■ **Work item**
Where a line holds the word "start", count it, then give only the total for the entries below.

■ **Source records**
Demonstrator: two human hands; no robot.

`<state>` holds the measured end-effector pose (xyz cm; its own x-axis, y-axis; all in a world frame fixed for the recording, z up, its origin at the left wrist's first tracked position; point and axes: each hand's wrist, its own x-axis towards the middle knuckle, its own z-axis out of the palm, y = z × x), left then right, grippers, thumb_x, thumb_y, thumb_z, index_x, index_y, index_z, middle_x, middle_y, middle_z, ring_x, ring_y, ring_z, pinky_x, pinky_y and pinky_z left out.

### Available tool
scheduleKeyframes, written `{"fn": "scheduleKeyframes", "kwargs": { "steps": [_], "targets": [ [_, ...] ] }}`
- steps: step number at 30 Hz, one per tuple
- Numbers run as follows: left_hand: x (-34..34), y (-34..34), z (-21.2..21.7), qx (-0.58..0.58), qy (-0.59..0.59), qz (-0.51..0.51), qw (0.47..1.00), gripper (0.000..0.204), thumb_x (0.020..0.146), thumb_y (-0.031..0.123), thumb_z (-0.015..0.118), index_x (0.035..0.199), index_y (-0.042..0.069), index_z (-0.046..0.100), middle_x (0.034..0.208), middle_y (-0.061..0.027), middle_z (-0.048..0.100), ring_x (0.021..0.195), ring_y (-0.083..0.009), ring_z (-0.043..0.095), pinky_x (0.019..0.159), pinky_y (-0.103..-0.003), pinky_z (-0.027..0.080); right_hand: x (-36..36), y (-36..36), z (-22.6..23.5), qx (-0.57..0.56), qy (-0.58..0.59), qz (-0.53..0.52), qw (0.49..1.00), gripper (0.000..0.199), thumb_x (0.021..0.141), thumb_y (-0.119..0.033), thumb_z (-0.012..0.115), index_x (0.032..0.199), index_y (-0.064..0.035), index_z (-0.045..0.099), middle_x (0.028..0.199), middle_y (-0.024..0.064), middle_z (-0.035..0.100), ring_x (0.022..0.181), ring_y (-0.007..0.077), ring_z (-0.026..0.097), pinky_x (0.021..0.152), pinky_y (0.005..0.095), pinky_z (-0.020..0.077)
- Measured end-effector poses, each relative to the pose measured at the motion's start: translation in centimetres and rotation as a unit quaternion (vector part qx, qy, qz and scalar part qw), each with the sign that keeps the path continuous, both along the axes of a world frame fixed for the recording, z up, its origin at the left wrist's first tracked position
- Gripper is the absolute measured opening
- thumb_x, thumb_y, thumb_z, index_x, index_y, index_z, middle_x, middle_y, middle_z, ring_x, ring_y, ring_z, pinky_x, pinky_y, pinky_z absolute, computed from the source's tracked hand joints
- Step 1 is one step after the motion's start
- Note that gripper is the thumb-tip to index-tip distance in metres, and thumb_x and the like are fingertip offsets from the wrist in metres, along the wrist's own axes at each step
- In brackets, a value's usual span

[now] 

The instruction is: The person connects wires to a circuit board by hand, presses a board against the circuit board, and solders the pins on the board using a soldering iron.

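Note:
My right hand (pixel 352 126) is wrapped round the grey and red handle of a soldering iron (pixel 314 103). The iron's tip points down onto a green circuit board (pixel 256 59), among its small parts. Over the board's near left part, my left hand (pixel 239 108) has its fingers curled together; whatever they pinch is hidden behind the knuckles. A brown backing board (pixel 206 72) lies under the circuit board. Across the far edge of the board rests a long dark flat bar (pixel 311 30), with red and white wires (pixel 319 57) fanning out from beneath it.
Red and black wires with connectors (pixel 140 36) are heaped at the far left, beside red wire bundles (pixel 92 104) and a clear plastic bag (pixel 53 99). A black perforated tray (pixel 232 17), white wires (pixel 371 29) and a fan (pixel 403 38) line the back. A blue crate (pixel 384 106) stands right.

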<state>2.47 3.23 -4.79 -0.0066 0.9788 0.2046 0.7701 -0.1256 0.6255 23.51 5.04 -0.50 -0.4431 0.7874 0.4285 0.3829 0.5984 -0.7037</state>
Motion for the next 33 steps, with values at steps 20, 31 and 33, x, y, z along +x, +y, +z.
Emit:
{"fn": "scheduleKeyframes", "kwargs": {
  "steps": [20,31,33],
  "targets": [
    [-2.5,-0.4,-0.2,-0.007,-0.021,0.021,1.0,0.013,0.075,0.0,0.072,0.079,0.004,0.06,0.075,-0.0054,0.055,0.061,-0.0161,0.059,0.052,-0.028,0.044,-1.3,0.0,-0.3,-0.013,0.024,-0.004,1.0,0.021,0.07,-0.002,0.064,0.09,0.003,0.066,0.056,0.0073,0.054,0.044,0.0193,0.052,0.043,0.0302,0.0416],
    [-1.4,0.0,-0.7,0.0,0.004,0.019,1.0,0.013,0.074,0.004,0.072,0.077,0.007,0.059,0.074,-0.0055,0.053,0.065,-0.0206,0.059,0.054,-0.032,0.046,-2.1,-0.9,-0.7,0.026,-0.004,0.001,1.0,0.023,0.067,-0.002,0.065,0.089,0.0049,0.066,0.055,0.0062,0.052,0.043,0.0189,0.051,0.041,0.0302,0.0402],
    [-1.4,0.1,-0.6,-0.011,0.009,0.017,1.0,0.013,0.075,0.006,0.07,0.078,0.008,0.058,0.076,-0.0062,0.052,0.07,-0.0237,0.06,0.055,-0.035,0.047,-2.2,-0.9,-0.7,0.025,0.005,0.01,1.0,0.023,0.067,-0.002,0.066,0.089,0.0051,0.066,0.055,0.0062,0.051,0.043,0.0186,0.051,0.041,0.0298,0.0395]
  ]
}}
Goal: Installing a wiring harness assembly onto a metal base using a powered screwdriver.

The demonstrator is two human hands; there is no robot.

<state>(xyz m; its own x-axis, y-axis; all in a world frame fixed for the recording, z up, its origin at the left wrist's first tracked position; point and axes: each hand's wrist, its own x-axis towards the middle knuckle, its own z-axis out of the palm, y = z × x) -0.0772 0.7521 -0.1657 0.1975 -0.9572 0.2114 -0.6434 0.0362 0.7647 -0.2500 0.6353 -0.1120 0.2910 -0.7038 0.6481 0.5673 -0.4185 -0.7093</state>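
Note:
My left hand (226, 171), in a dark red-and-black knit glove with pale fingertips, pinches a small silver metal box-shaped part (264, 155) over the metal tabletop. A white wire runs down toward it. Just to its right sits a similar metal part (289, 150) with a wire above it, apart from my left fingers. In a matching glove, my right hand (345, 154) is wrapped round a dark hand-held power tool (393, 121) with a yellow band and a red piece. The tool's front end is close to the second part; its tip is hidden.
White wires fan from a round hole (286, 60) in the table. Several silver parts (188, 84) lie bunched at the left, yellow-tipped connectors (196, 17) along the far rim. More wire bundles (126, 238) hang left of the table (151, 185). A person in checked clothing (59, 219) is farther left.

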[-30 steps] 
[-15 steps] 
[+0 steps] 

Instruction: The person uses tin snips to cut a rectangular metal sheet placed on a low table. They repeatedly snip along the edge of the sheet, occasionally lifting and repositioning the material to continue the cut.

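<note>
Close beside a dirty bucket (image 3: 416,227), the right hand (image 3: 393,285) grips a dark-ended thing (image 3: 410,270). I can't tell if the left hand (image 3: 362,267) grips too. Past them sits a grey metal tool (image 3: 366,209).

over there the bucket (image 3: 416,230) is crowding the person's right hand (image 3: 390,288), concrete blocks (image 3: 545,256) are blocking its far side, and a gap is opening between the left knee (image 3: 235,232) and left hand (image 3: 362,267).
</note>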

■ **Result of the exercise**
2